Bring the medicine ball overhead, then throw it down as hard as possible, maintaining a long spine and slight bend in knees. Catch the ball and repeat, swinging it to the left side to complete 1 rep.

Sets:

4

Reps:

10

4. Medicine Ball Chest Pass

A.

Grab a medicine ball and stand several feet in front of a partner or wall, your feet shoulder-width apart. Hold the medicine ball with both hands in front of your chest.

B.

Step forward with one leg and forcefully pass the ball to your partner or the wall by pushing it away from your chest. Have your partner toss the ball back or catch the ball on the rebound from the wall with both hands. As you catch the ball, bend your knees to lower into a half squat.

Sets:

4

Reps:

10

Mistakes and Tips:

Keep your abs tight as you press the ball.

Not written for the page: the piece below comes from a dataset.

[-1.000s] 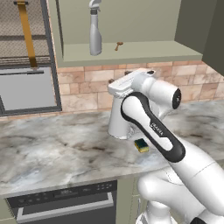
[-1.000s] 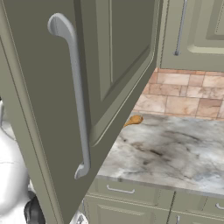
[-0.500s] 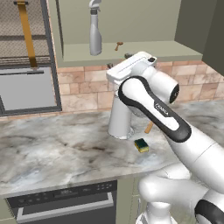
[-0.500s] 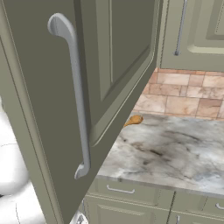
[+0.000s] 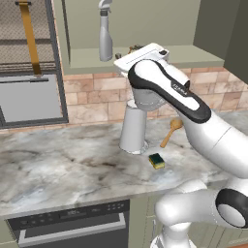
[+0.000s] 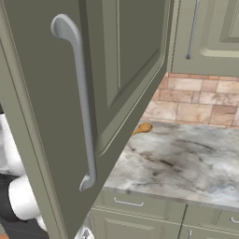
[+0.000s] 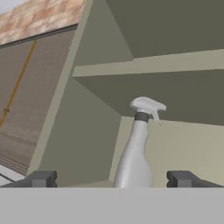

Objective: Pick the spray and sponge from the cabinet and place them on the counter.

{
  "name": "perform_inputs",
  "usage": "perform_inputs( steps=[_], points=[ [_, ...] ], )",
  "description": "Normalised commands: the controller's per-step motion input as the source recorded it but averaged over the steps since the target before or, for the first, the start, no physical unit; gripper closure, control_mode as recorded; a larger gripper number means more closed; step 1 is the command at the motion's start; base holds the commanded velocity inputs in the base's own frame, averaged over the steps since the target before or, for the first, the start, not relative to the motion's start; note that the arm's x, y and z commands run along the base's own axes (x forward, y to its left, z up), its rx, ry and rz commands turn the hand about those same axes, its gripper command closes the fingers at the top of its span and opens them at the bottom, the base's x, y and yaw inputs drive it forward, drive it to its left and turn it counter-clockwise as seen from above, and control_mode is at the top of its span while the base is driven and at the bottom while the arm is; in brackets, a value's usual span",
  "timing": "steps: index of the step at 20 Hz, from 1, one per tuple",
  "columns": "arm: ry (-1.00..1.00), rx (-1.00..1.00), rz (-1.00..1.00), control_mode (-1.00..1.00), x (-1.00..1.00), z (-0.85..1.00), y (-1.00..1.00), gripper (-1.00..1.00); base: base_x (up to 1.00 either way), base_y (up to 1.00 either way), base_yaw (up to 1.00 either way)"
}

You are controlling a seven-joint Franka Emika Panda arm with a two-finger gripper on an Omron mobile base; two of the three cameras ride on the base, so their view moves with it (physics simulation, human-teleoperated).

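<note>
The spray [image 5: 105, 35] is standing upright on the bottom shelf of the open cabinet [image 5: 145, 19], toward its left side, with the trigger head pointing off to one side. Seen from the hand, the spray [image 7: 137, 148] is rising between the two dark fingertips, and the gripper [image 7: 111, 179] is sitting released, its jaws spread wide with the bottle not touching either one. The white arm is reaching up with its hand at the front edge of that shelf, just right of the bottle.

Down on the tabletop [image 5: 63, 169], the sponge [image 5: 156, 161] is lying flat, yellow with its green layer showing, close to the front edge and just in front of the tapered white roll [image 5: 133, 130]. A wooden spoon [image 5: 170, 131] is resting beside the roll, to the right of it and behind the sponge. To the left of the cabinet, a wire-mesh unit [image 5: 29, 63] with an orange strap is hanging above the tabletop.

From the other side, the cabinet door [image 6: 88, 93] is standing swung open, its long bar handle [image 6: 79, 102] facing the camera.
</note>
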Motion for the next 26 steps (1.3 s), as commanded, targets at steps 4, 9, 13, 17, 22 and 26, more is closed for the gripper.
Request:
perform_inputs(
  steps=[4, 9, 13, 17, 22, 26],
  points=[
    [0.17, 0.02, 0.0, -1.0, 0.19, 0.67, 0.0, -1.0, 0.0, 0.0, 0.0],
    [0.13, 0.0, 0.0, -1.0, 0.07, 0.77, 0.03, -1.0, 0.0, 0.0, 0.0],
    [0.01, 0.0, 0.0, -1.0, 0.0, 0.84, 0.17, -1.0, 0.0, 0.0, 0.0],
    [0.0, 0.0, 0.0, -1.0, 0.0, 0.82, 0.19, -1.0, 0.0, 0.0, 0.0],
    [0.1, 0.0, 0.0, -1.0, 0.01, 0.39, 0.04, -1.0, 0.0, 0.0, 0.0],
    [0.22, 0.0, 0.0, -1.0, 0.0, 0.22, 0.0, -1.0, 0.0, 0.0, 0.0]
  ],
)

Keep your chest up at all times.

Squeeze your shoulder blades together while the ball is against your chest.

5. Medicine Ball Wood Chops

A.

Stand tall and hold a medicine ball with both hands at chest height. Squat down, keeping your chest up, and bring the ball to the outside of one knee.

B.

Stand and twist your torso as far as possible bringing the ball up and above your opposite shoulder. Return to the starting position.

Sets:

4

Reps:

10

Mistakes and Tips:

Do not round your back at any point during the movement.

Do not squat down to bring the ball lower. Maintain a consistent knee bend throughout the exercise.

Do not create movement with your arms. Twist with your abs and obliques.